Valleywag, the Silicon Valley gossip blog that everyone hates but still reads, always practiced excessive internal linking but good sense prevailed at Gawker and they have suddenly changed that habit.
Blog posts on Valleywag look clean and more readable than ever before and it’s now very easy to spot the phrase that links to the source of the story - no more looking at the status bar of the browser to find where a link leads to.

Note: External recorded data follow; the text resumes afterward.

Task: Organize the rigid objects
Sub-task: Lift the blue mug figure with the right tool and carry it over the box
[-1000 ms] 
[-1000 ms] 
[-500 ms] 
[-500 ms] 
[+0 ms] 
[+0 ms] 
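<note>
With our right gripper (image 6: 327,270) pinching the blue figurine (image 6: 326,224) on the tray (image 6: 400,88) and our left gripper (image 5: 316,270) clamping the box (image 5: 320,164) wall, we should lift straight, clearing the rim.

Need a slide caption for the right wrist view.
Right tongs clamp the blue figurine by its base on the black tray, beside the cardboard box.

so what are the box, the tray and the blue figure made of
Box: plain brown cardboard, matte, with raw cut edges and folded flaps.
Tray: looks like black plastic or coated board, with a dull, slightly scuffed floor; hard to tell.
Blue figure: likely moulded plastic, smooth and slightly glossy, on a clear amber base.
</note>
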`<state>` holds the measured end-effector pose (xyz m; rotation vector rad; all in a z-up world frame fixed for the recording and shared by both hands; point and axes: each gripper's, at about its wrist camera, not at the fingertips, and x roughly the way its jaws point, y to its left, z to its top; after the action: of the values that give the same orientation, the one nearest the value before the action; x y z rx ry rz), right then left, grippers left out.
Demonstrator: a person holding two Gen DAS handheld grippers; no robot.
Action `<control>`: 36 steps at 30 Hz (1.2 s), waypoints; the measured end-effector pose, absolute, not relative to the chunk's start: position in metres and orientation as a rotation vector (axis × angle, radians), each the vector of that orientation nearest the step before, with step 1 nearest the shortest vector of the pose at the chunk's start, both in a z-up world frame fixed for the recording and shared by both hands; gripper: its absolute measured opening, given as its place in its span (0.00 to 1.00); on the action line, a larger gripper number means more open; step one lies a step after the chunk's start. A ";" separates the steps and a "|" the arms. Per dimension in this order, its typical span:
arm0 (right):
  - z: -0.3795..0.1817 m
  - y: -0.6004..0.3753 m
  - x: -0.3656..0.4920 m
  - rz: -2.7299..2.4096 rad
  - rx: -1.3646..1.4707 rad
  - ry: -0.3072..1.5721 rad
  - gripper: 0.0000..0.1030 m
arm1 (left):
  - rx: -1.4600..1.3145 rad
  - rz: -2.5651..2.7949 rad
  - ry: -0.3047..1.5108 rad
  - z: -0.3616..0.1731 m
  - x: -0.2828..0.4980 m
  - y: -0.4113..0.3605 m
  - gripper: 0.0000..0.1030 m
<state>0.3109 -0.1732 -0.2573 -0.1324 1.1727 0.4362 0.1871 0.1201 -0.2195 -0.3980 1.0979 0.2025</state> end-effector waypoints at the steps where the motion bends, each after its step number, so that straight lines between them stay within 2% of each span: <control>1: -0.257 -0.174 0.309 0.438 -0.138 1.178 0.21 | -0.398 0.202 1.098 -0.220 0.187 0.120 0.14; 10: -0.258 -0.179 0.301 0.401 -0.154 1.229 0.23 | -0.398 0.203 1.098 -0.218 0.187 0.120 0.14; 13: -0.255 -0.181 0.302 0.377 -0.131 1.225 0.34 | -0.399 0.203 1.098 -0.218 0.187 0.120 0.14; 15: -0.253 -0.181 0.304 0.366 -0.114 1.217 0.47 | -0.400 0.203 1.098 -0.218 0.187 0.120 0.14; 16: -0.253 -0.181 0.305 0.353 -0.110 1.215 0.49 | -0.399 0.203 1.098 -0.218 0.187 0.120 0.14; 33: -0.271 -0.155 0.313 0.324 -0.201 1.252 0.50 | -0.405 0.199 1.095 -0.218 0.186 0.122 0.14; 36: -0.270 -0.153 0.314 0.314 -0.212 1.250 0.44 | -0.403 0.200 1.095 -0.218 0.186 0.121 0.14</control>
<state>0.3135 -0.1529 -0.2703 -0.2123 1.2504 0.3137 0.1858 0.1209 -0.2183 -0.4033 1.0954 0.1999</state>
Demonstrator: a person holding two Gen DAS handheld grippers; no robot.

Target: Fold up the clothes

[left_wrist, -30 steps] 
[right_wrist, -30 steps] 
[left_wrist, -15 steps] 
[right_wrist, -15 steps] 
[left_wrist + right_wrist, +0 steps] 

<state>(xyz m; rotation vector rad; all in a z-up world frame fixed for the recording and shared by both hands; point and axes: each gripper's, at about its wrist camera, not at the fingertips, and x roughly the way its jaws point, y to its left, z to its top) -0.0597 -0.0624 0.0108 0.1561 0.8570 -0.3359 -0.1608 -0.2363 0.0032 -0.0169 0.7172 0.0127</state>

Thank you Owen Thomas, Nick Douglas and Nick Denton - hope other big blogs also draw some inspiration from you.
Read what some other thinking minds have to say on the "self linking"
Jeremy of Wall Street Journal calls this practice of internal linking as misleading , annoying and irritating - "If you are linking to anything other than what your reader would expect, then you’re just messing around with them."
Shane at Telegraph would just mouseover the link to see where it’s going and, if it’s a link further into your site, he would leave - "Isn’t it enough that I read you all the time? Must I really be sent on a magical mystery tour through your archives with every post?"
* According to Yuvi, if you are to randomly click any link on TechCrunch, there’s a 50% chance that you’ll end up on another page owned by TechCrunch.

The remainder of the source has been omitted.